Ready or not, here baby comes

Preterm birth is a daunting thought for expectant parents. Dr Martin Sowter explains why it happens, what to expect if you’re at risk, and reassures that help is at hand.

Going into labour before your due date can be a real inconvenience, with work tasks unfinished or anticipated time off not enjoyed, but women who go into preterm birth can have much more serious concerns. They are often overwhelmed with worry about the long-term health of their baby or, if very premature, uncertainties that their baby will even survive.

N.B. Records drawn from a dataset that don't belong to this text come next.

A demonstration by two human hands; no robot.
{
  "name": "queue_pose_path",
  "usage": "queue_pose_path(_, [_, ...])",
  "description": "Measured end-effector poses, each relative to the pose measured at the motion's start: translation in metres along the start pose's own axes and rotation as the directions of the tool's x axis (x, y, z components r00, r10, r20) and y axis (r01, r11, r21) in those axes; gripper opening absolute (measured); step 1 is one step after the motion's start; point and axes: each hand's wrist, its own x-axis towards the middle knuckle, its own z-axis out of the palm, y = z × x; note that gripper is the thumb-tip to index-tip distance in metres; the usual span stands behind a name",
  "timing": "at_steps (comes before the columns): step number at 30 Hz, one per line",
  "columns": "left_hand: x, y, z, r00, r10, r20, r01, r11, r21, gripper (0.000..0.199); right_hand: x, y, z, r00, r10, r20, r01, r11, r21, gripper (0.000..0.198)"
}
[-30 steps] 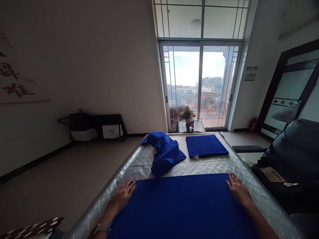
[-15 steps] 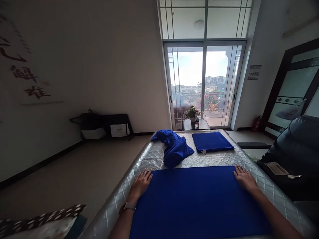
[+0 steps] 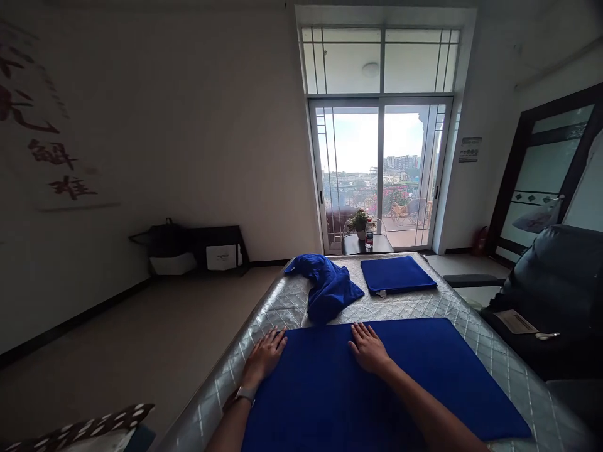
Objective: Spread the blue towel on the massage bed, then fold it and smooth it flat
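Note:
A large blue cloth (image 3: pixel 325 389) lies flat and smooth over the near part of the silvery quilted mattress (image 3: pixel 282 301). At its far left corner rests my left hand (image 3: pixel 266 355), fingers stretched out flat and a watch band on the wrist. My right hand (image 3: pixel 368 348) lies palm down near the middle of the cloth's far edge, its fingers extended. Just beyond the hands is a crumpled blue cloth (image 3: pixel 327 289). To the right of that sits a neatly folded blue cloth (image 3: pixel 398 274) with a small white tag showing.
A dark armchair (image 3: pixel 558 295) stands at the right with a card (image 3: pixel 517 321) on it. Past the mattress, a small table (image 3: pixel 348 245) holds a potted plant (image 3: pixel 360 221) and a bottle (image 3: pixel 369 233). A spotted cushion (image 3: pixel 80 433) is at lower left. Bags (image 3: pixel 223 256) sit along the wall.
My right hand has slid left along the cloth, from its far right corner to near the middle of the far edge. My left hand stays at the left corner. The view has tilted slightly up.

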Motion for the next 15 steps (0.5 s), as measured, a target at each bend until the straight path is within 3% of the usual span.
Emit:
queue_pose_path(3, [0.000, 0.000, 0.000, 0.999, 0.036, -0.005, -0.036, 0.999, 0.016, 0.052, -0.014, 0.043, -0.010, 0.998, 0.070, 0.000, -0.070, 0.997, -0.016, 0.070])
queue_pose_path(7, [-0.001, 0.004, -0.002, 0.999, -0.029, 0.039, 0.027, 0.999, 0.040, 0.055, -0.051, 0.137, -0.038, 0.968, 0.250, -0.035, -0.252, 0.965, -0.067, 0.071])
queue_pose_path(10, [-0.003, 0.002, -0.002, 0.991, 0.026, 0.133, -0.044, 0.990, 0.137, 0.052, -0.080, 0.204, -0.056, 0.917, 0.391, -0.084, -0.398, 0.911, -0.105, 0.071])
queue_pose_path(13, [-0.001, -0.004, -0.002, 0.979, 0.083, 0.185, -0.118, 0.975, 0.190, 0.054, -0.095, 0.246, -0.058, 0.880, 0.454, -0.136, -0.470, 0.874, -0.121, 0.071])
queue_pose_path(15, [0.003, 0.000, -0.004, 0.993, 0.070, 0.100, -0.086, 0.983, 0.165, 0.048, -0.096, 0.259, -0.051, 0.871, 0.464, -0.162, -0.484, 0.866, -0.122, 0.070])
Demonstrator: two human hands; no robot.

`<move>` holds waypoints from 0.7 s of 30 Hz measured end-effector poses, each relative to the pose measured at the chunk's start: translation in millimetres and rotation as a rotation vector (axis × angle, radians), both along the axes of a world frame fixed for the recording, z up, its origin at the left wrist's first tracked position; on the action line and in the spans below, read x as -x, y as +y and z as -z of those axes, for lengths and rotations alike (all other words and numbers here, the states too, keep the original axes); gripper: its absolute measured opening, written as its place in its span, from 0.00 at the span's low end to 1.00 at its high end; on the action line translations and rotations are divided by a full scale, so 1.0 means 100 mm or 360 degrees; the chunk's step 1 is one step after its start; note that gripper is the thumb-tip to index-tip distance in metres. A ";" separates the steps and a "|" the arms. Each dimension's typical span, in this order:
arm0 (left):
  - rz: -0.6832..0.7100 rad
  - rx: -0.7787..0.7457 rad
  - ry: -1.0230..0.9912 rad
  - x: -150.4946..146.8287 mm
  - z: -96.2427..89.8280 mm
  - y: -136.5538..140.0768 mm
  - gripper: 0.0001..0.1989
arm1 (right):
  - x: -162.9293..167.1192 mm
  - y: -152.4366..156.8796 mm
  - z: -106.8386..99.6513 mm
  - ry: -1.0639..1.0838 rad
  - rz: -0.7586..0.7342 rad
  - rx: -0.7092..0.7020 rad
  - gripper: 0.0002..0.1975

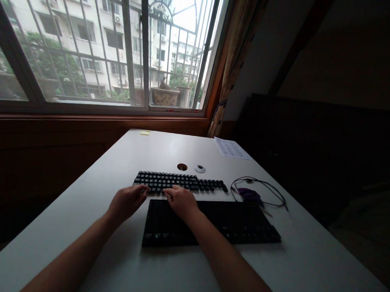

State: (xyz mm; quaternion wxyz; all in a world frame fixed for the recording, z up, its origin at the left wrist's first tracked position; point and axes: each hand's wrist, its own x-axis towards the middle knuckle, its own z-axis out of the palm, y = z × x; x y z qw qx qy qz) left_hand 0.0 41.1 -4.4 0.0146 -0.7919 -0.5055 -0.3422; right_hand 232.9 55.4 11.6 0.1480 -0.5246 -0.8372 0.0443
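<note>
Rows of loose black keycaps [167, 179] lie on the white table, laid out like a keyboard. In front of them rests a black keyboard base [240, 222], its key area dark and hard to make out. My left hand [129, 199] is at the lower left of the keycap rows, thumb and fingers pinched together by the bottom row. Reaching across the base's far left part, my right hand [181, 200] has its fingers curled close to the same bottom row. Whatever sits between the fingertips of either hand is too small to tell.
A dark coiled cable [261, 181] and a purple cloth-like item [249, 195] lie right of the keycaps. Behind are a cable hole [182, 167], its round cover [200, 168], printed sheets [231, 148] and a yellow note [145, 133]. A barred window stands beyond the table.
</note>
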 end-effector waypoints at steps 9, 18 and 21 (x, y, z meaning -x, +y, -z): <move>-0.0007 0.0099 0.0155 -0.13 0.06 0.01 0.11 | 0.00 -0.01 0.00 0.0030 0.0025 -0.0003 0.16; -0.0190 0.0182 0.0390 -0.37 0.00 -0.03 0.17 | 0.00 -0.03 0.00 -0.0002 0.0055 0.0005 0.16; -0.0220 0.0219 0.0459 -0.43 -0.02 -0.06 0.18 | 0.01 -0.04 -0.02 -0.0026 0.0064 0.0036 0.17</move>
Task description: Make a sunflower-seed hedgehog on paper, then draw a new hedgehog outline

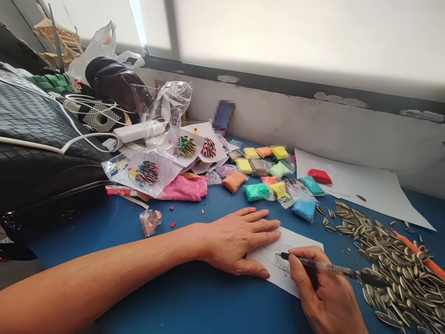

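Note:
A small sheet of white paper (266,259) lies on the blue table, with a line drawing in black on it. My left hand (239,239) rests flat over the paper's left part, fingers stretched out and slightly apart. Between the thumb and fingers of my right hand (323,283) is a black pen with a clear barrel (332,268). Its tip meets or hovers just over the drawing; I cannot tell which. Part of the sheet is hidden under both hands.
Sunflower seeds (392,264) are heaped at the right around an orange pen (419,253). Wrapped clay packets (257,191) lie behind my hands. White sheets (365,185), a pink cloth (184,188), seed-decorated papers (167,178) and a black bag (45,148) line the back and left.

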`<state>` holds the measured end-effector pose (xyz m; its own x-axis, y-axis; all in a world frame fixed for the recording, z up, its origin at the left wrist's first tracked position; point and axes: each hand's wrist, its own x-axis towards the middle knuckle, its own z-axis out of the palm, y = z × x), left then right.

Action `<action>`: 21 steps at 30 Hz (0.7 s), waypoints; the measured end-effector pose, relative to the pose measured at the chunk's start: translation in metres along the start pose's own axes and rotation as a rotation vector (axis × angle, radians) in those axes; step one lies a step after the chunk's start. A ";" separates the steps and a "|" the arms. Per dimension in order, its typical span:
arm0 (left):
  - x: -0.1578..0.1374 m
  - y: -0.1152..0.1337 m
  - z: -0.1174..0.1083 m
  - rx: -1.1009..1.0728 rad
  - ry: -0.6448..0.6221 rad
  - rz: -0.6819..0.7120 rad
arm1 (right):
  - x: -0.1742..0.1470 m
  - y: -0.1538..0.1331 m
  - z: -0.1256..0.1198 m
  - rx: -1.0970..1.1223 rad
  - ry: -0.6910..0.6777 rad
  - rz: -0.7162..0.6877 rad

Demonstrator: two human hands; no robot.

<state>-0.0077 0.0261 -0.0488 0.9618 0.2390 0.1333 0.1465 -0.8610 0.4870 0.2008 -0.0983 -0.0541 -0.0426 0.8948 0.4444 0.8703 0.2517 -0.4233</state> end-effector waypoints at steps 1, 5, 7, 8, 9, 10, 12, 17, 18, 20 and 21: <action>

Preterm birth is defined as giving birth before 37 completed weeks of pregnancy. In 2012, eight per cent of New Zealand babies (just over 4,700 babies) were born before 37 weeks, and 800 babies were born very prematurely at less than 32 weeks.

Is there a cause?
There are a multitude of possible causes for premature delivery. Most risk factors only slightly increase the chances of delivering early and, for most women, no definite reason can be found for why their labour began before it should have. Being pregnant in your teens or in your forties, conceiving after a long period of infertility, smoking and even challenging social circumstances can all increase your risk, yet most women in these situations will still deliver at a normal time. The most important risk factor to consider is a history of previous preterm birth, with about 30% of women with a history of one preterm birth having another preterm baby. This statistic rises to over 50% if she has had two preterm births.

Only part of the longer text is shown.